What to do:
For every line in the data below, check for the word "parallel", then state how many lines have it. Answer with the number only.

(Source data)
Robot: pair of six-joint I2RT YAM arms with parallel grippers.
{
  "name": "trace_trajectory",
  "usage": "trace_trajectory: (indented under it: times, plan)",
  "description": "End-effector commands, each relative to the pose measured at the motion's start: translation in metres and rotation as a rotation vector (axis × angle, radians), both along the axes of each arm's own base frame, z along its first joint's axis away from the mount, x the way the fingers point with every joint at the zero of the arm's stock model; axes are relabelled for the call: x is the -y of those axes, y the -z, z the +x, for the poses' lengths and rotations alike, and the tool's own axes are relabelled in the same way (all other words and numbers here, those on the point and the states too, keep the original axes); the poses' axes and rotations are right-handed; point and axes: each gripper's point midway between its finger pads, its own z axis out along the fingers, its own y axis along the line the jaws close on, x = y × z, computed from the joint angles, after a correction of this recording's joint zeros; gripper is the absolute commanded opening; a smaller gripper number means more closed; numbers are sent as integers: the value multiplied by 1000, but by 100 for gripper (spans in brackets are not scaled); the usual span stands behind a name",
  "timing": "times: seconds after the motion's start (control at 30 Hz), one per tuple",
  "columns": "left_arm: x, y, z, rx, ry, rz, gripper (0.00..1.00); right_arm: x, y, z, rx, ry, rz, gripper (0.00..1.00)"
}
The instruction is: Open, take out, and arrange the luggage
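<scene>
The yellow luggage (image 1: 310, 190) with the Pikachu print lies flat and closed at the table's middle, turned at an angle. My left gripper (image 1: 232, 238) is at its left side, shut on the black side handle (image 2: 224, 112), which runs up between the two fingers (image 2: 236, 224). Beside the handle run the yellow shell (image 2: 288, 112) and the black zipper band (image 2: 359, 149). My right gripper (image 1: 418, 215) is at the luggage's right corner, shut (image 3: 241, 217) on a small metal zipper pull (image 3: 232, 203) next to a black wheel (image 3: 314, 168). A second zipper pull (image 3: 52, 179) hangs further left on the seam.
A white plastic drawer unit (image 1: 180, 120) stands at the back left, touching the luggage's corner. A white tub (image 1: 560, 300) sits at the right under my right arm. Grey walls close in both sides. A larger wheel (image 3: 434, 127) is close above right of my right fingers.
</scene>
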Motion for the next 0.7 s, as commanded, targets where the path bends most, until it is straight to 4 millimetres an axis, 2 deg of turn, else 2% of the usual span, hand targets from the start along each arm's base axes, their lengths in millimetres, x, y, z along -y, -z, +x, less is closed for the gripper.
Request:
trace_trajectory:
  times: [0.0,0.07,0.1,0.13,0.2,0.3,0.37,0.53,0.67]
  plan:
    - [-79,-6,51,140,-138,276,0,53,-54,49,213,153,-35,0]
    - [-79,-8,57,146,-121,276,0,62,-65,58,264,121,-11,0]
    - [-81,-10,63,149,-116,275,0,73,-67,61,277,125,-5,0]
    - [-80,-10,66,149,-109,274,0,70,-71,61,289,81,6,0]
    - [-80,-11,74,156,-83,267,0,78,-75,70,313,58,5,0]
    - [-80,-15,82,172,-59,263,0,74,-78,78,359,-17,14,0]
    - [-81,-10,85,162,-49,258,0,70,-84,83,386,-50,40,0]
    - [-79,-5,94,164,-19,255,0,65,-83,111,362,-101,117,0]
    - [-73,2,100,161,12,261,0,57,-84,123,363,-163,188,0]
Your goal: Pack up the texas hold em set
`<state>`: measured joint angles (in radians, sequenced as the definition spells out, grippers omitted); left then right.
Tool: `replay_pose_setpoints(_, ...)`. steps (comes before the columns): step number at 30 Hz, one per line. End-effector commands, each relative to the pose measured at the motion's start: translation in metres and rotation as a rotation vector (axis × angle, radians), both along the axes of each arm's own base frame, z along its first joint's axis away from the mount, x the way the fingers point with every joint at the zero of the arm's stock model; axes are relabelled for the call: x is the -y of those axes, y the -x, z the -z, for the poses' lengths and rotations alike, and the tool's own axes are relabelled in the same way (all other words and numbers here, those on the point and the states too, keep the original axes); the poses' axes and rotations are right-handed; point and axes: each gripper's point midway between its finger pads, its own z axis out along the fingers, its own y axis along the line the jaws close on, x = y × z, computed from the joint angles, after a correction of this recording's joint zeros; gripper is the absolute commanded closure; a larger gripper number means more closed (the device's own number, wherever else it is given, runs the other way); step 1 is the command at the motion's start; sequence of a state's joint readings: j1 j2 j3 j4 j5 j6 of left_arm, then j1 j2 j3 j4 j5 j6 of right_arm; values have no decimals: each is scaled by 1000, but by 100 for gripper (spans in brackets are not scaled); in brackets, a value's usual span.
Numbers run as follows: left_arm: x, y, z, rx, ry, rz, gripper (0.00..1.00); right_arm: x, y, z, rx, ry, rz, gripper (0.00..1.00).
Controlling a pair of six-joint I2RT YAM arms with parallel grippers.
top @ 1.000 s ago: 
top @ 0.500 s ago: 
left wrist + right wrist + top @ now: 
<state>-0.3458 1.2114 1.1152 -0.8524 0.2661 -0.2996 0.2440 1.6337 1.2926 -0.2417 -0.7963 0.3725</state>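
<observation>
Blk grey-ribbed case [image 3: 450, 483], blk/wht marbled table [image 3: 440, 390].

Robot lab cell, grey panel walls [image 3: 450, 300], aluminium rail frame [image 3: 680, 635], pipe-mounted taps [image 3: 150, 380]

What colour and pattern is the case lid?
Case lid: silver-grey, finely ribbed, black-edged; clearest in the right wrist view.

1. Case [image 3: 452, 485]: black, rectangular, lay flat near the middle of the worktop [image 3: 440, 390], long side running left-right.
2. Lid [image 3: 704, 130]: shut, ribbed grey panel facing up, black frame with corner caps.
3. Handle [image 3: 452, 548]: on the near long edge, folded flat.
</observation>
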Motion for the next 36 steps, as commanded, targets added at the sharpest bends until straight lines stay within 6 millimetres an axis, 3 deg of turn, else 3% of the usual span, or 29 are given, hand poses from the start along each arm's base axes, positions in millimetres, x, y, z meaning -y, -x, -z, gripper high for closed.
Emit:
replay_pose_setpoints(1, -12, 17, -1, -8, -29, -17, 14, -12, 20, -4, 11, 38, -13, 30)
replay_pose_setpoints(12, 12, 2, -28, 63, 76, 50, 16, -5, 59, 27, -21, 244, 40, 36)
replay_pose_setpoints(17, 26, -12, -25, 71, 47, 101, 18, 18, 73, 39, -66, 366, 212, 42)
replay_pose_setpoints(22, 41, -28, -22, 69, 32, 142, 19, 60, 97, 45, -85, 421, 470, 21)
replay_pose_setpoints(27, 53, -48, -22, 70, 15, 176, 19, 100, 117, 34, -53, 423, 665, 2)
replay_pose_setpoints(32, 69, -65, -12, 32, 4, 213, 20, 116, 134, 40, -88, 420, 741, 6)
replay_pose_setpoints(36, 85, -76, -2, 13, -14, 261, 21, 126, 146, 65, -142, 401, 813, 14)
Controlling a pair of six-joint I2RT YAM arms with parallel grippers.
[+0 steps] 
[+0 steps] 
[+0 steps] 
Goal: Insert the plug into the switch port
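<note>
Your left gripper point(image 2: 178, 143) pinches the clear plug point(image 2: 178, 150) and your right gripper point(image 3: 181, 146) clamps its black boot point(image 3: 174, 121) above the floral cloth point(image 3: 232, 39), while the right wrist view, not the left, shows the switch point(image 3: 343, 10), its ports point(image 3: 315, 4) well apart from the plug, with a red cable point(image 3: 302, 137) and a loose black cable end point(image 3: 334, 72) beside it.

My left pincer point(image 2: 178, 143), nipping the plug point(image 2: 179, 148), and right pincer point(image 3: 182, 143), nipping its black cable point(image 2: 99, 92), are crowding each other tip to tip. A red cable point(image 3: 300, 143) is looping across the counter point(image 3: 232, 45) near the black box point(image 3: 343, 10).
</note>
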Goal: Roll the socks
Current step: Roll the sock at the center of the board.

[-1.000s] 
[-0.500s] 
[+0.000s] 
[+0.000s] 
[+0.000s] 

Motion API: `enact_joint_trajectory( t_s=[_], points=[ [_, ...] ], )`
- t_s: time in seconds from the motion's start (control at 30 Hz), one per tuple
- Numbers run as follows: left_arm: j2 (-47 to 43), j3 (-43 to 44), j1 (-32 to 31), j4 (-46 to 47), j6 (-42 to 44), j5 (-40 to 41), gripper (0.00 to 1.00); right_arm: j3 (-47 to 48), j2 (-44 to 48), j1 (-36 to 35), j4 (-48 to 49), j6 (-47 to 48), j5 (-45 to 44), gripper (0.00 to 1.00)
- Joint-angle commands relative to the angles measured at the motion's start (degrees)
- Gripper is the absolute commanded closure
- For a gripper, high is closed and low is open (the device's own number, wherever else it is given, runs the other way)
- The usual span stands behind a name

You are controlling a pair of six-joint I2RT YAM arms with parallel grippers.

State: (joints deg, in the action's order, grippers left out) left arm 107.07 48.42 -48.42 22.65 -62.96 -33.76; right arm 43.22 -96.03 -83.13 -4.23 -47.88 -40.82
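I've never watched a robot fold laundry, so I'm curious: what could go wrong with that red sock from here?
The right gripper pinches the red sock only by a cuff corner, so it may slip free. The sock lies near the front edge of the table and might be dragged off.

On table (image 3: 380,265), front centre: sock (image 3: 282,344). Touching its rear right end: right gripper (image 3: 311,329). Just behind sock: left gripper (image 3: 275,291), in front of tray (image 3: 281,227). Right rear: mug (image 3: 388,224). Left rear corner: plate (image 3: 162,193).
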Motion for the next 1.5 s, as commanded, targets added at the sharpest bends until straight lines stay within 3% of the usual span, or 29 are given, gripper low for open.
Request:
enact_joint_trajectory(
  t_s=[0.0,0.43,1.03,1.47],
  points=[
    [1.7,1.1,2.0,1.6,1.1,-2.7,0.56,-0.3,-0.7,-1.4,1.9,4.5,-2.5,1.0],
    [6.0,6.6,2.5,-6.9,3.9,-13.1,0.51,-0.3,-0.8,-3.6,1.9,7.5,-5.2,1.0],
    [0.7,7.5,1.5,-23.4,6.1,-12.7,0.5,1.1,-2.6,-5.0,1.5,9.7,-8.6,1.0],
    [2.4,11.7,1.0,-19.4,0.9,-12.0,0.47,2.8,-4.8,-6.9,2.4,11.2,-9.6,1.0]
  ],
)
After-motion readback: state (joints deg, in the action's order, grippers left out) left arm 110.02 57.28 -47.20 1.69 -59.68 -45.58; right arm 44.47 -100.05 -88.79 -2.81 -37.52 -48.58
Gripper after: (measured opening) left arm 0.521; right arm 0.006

Written answer:
4